Well, not really, if you consider the fact that every taxpayer spends around $500 a year to subsidize America’s farmers. American farm subsidies are bad for our economy, and bad for everyone else. The vast majority of the money goes to support large corporate farms that reap- quite literally- billions of dollars in tax breaks every year (think of what that money could be doing if we invested it in education, or maybe small-business loans.)
So, not only is tax time pretty much stress-free, but every American farmer gets a guaranteed minimum price at which to sell their crops. So when we’re done selling all this cheap produce at home, it gets shipped off to the rest of the world and- you guessed it- dumped on domestic markets, bankrupting local farmers.
It’s true that Canada is being pretty unfair with the softwood lumber issue, but the damage they’d be doing to our logging communities is positively laughable compared to the damage we’re doing to local farmers around the world, and all to subsidize a nearly-extinct conception of the “family farm” that has been replaced by massive corporate entities.
All of this makes me a little bit surprised to see George Bush stepping into the fray on (at least what I perceive to be) the right side of the globalization debate, in regards to this ridiculous controversy about port ownership. I guess, after six years of unmitigated disasters, he had to get one right. Monkeys on a typewriter, maybe.
In terms of security, it really, truly, does not matter who owns the company, who owns the company, who owns the companies, who own American ports. American port security was crappy before 9/11. It remains crappy after 9/11. And regardless of whether a company based in the United Arab Emirates buys the British firm that’s been controlling the ports of Miami, Baltimore, Newark, Philadelphia, New Orleans and New York.
The main, articulated fear is that a company based in the same country as two of the 9/11 hijackers would somehow be tainted by Islamic extremism. This could, in theory, compromise port security and allow terrorists and weapons into the country. This is crap. More specifically, this is pure, unadulterated xenophobia, allowing Congressional politicians to grandstand during an election year about a homeland security issue that is really quite pointless. Okay, some of the hijackers came from Dubai. Well, shoe-bomber Richard Reid and Timothy McVeigh came from Britain and New York State. How about we start preventing British people and New Yorkers from owning transportation assets?

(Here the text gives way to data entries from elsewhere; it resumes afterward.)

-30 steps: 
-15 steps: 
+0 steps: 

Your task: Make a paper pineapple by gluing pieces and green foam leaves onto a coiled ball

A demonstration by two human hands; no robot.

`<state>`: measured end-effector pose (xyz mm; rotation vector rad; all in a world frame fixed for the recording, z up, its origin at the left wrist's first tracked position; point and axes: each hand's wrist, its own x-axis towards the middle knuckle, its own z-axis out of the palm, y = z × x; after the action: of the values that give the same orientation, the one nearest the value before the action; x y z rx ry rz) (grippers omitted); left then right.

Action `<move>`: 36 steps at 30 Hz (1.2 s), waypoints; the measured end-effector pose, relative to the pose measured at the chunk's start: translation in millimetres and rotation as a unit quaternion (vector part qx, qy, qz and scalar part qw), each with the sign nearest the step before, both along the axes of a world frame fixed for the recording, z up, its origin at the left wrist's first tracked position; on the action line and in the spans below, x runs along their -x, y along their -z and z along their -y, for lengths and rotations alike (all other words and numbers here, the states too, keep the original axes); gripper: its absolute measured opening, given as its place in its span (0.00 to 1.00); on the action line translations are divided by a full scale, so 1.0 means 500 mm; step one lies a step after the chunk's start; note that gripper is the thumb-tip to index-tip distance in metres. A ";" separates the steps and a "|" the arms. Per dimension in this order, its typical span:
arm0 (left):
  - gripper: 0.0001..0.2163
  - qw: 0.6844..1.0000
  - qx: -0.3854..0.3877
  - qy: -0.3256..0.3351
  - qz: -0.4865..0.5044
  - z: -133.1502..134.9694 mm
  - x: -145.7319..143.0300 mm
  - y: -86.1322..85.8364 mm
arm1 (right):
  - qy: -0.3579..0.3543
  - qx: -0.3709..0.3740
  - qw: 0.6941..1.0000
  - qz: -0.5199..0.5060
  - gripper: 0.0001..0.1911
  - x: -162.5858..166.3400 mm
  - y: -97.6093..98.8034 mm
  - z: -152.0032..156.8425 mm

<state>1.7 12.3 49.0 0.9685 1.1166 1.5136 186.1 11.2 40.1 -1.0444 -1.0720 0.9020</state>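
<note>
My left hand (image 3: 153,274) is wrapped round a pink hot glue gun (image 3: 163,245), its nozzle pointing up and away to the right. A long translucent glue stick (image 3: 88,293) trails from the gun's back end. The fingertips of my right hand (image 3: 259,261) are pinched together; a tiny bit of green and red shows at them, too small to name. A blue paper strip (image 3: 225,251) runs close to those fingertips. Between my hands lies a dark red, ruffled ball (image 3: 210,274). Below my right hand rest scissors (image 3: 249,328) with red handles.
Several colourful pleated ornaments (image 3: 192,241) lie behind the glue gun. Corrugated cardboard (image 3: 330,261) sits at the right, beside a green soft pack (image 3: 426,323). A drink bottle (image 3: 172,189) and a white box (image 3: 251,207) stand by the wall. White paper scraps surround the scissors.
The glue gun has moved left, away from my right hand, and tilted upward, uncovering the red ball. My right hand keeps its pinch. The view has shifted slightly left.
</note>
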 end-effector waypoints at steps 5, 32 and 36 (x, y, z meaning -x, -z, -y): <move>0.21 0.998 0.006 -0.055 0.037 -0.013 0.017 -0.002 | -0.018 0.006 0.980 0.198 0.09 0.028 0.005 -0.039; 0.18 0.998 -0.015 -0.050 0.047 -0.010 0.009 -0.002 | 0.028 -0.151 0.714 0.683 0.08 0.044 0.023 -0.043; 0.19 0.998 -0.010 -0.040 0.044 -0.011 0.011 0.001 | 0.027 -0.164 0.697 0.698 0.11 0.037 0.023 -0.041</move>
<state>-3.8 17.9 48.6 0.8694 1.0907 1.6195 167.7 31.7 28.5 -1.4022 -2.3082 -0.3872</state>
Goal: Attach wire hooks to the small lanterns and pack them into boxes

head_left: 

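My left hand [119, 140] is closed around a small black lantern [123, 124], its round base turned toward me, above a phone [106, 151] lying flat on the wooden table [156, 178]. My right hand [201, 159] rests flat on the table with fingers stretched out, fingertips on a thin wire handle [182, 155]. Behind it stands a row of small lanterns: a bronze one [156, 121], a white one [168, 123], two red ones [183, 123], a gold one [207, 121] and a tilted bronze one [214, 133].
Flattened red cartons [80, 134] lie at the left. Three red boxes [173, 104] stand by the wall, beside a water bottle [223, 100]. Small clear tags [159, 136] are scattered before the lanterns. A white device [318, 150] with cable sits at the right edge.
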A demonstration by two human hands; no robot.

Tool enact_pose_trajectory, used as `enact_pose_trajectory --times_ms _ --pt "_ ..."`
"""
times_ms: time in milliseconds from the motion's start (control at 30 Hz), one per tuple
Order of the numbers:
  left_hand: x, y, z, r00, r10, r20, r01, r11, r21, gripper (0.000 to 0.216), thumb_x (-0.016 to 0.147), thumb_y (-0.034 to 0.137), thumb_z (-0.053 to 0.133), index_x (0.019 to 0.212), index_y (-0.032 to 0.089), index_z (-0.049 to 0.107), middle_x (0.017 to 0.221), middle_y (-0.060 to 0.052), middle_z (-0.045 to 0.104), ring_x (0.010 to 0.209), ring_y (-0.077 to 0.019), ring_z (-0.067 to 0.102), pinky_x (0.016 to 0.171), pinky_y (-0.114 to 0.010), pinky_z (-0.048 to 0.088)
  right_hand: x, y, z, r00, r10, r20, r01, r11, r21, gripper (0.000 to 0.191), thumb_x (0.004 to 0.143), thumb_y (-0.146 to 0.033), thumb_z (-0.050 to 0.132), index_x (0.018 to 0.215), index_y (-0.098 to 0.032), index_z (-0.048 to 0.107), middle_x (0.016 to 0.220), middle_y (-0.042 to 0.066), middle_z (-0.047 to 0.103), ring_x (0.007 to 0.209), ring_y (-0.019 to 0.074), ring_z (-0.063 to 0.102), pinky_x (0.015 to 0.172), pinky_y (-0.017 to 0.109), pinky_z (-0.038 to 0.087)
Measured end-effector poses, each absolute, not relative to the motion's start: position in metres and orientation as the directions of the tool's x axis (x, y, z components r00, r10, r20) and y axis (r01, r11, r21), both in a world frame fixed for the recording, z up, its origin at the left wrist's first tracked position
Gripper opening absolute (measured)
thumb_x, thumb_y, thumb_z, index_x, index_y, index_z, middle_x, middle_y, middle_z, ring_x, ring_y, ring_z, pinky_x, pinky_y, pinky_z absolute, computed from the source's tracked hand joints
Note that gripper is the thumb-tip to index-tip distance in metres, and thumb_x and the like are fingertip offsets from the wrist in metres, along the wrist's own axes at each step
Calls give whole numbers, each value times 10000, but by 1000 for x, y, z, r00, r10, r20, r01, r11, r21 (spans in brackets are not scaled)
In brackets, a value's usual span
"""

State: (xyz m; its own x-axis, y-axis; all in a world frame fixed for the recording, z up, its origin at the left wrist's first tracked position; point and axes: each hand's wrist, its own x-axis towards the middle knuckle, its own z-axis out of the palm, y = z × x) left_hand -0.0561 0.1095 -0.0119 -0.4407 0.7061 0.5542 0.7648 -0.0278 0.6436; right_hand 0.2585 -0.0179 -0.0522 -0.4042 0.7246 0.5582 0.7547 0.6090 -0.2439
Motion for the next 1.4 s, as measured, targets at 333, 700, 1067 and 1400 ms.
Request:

I live in one of those cities. I am not worried about who owns the port. The Bush administration is spending billions of dollars on a pointless war in Iraq that could have been spent (among a zillion other things) on equipping those ports with more ICE inspectors, radiological detection devices, and X-ray systems. The likelihood of a nuclear bomb making into my city by sea, is not going to change based upon the nationality of who owns the port. What interest does any company, be it based in Dubai, Manhattan, or Outer Mongolia, have in allowing terrorists to blow up its assets?
If we really intend to promote freedom and free trade throughout the world, we’re going to have to suck it up and play by the rules that we want everyone else to play by. America is historically bad at this. Take national security. We don’t want to allow anyone else to have nuclear weapons, but we’re perfectly comfortable not only retaining them, but threatening to use them. We don’t want to allow cheap foreign products into our markets but we have no problem flooding others with our exports.
As David Brooks of the NYT mentioned, the people who own the ports in Dubai are some of the few Arab folks who still like us, and now we’re pissing them off. If we’re going to get behind globalization and the free flow of economy activity, we have to play by the rules, and that means we’re not always going to come out on top.